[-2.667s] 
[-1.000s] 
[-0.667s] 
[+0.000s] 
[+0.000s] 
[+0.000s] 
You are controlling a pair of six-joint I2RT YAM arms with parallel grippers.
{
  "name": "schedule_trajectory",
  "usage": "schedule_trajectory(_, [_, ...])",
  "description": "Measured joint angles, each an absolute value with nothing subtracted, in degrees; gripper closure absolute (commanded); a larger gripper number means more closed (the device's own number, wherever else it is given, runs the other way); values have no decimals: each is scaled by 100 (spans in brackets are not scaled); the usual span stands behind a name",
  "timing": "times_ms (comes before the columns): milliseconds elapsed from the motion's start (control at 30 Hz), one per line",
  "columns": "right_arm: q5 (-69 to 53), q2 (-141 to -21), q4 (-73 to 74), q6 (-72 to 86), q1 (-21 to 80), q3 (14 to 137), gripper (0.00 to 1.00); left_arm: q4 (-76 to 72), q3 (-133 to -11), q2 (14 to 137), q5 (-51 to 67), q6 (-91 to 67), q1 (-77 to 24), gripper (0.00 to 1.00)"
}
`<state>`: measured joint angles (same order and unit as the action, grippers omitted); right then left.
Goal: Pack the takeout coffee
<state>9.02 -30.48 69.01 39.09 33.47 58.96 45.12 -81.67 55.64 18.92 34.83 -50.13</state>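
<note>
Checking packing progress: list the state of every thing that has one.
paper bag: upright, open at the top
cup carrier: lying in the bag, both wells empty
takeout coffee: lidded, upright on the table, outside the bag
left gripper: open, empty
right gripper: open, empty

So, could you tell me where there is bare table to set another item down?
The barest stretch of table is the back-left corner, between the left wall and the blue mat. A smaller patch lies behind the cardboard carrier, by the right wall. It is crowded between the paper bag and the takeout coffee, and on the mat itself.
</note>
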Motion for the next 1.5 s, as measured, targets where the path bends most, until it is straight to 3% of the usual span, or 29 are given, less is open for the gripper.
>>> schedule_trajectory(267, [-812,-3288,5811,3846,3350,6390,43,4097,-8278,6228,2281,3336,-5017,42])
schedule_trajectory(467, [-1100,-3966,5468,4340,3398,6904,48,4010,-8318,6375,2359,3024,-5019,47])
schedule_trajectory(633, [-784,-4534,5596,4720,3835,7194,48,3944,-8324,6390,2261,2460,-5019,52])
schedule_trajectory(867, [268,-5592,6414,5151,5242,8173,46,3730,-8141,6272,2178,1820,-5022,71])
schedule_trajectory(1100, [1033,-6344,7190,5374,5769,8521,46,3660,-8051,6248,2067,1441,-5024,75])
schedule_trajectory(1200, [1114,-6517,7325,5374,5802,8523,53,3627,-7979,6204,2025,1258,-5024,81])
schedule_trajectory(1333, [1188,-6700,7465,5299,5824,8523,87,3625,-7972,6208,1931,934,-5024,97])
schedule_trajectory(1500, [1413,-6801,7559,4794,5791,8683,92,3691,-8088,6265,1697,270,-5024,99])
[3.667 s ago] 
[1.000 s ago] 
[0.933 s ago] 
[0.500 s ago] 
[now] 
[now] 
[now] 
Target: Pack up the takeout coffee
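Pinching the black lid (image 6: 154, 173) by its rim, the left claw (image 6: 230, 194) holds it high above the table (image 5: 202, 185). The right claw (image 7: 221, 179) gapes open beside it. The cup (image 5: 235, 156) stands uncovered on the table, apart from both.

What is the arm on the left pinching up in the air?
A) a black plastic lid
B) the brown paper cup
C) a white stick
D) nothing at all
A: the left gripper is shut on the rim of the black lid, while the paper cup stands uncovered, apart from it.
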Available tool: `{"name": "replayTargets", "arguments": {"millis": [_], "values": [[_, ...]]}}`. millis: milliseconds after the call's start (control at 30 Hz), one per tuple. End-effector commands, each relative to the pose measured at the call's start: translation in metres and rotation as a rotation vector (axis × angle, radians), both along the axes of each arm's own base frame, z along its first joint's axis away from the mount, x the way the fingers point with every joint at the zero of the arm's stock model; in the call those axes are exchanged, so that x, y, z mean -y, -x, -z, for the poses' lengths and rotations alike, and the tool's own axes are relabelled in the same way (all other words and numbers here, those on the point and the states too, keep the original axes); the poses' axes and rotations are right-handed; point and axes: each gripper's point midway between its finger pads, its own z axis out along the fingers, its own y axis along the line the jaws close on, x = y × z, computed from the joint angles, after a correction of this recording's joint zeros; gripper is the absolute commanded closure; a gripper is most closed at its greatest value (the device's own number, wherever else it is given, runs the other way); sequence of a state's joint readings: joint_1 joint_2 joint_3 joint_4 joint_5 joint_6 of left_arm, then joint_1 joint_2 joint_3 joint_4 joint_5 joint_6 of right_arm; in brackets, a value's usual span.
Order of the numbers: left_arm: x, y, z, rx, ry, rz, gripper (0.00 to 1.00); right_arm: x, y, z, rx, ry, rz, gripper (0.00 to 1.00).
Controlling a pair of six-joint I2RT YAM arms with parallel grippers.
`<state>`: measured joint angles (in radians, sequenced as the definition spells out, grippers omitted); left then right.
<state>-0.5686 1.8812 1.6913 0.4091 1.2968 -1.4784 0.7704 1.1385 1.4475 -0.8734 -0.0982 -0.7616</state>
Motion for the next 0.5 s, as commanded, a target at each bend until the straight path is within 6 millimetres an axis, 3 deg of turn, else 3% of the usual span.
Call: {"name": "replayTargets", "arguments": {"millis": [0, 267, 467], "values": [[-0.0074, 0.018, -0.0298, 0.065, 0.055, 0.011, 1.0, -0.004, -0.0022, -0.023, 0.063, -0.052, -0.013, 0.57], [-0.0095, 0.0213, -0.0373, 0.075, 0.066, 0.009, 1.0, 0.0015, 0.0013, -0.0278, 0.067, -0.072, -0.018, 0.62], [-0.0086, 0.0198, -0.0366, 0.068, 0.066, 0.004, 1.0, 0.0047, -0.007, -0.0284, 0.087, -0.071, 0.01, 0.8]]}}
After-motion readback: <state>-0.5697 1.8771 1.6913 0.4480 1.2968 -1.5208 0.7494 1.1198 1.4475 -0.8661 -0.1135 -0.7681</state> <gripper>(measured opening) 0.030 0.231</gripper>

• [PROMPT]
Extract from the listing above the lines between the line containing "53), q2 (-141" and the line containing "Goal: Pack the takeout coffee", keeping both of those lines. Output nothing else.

• [COMPLETED TASK]
  "columns": "right_arm: q5 (-69 to 53), q2 (-141 to -21), q4 (-73 to 74), q6 (-72 to 86), q1 (-21 to 80), q3 (14 to 137), gripper (0.00 to 1.00); left_arm: q4 (-76 to 72), q3 (-133 to -11), q2 (14 to 137), q5 (-51 to 67), q6 (-91 to 67), q1 (-77 to 24), gripper (0.00 to 1.00)"
}
`<state>`: measured joint angles (same order and unit as the action, grippers omitted); right then left.
Goal: Pack the takeout coffee

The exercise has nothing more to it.